PROBLEM DETAILS: Your job with the data below: print everything from the line that holds "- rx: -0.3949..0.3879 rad" down to the line that holds "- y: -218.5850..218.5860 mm", ends included, exactly, and nothing else.

DATA BLOCK:
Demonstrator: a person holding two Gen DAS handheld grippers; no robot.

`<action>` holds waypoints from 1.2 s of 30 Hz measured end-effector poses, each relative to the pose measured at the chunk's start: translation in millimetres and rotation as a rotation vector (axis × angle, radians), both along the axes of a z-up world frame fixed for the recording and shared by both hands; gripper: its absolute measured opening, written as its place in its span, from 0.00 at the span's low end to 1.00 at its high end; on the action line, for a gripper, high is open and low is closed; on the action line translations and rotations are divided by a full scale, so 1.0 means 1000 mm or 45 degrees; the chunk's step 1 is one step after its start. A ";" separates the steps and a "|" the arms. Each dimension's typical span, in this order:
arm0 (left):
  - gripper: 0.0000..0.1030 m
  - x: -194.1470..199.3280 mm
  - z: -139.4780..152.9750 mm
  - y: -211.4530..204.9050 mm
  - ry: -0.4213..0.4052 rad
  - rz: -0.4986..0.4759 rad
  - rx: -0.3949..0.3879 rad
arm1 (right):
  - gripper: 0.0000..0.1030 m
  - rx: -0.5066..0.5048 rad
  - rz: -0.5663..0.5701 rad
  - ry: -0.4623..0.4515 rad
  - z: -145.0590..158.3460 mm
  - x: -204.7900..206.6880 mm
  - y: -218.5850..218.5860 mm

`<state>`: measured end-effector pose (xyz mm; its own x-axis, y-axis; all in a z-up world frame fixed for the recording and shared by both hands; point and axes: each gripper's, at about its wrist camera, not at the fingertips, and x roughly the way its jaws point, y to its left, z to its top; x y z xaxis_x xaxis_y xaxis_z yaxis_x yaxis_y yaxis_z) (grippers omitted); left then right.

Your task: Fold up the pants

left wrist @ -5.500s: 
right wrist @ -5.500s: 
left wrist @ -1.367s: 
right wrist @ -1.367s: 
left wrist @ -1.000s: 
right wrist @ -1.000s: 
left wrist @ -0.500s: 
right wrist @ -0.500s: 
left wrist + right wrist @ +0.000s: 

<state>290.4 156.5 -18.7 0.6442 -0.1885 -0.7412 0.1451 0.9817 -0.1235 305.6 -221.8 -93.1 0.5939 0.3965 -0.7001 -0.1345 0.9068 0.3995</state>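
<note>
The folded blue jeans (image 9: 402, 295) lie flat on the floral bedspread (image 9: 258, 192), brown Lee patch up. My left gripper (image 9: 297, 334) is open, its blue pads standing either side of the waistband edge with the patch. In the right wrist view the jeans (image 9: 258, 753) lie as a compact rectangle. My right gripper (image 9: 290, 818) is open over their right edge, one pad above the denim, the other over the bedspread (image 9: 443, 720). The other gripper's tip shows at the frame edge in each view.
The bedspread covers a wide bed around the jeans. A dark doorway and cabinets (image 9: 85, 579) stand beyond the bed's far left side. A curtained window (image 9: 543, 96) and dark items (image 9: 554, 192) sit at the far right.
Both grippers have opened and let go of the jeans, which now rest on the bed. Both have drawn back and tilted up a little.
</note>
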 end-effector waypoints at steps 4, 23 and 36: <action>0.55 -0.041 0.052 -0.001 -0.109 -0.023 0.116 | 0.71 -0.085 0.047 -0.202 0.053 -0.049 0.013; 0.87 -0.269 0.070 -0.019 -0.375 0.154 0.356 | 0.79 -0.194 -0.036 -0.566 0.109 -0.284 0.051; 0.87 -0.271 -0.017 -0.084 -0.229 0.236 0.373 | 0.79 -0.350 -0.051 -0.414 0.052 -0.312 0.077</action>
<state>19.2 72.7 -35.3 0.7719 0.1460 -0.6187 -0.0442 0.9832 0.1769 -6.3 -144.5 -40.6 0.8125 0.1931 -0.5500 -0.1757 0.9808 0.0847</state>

COMPLETED EXERCISE:
  - rx: -0.3949..0.3879 rad
arm1 (right):
  - gripper: 0.0000..0.1030 m
  - rx: -0.5066..0.5048 rad
  - rz: -0.5663..0.5701 rad
  - ry: -0.4623..0.4515 rad
  - z: -145.0590..158.3460 mm
  - x: -204.7900..206.6880 mm
  - y: -218.5850..218.5860 mm

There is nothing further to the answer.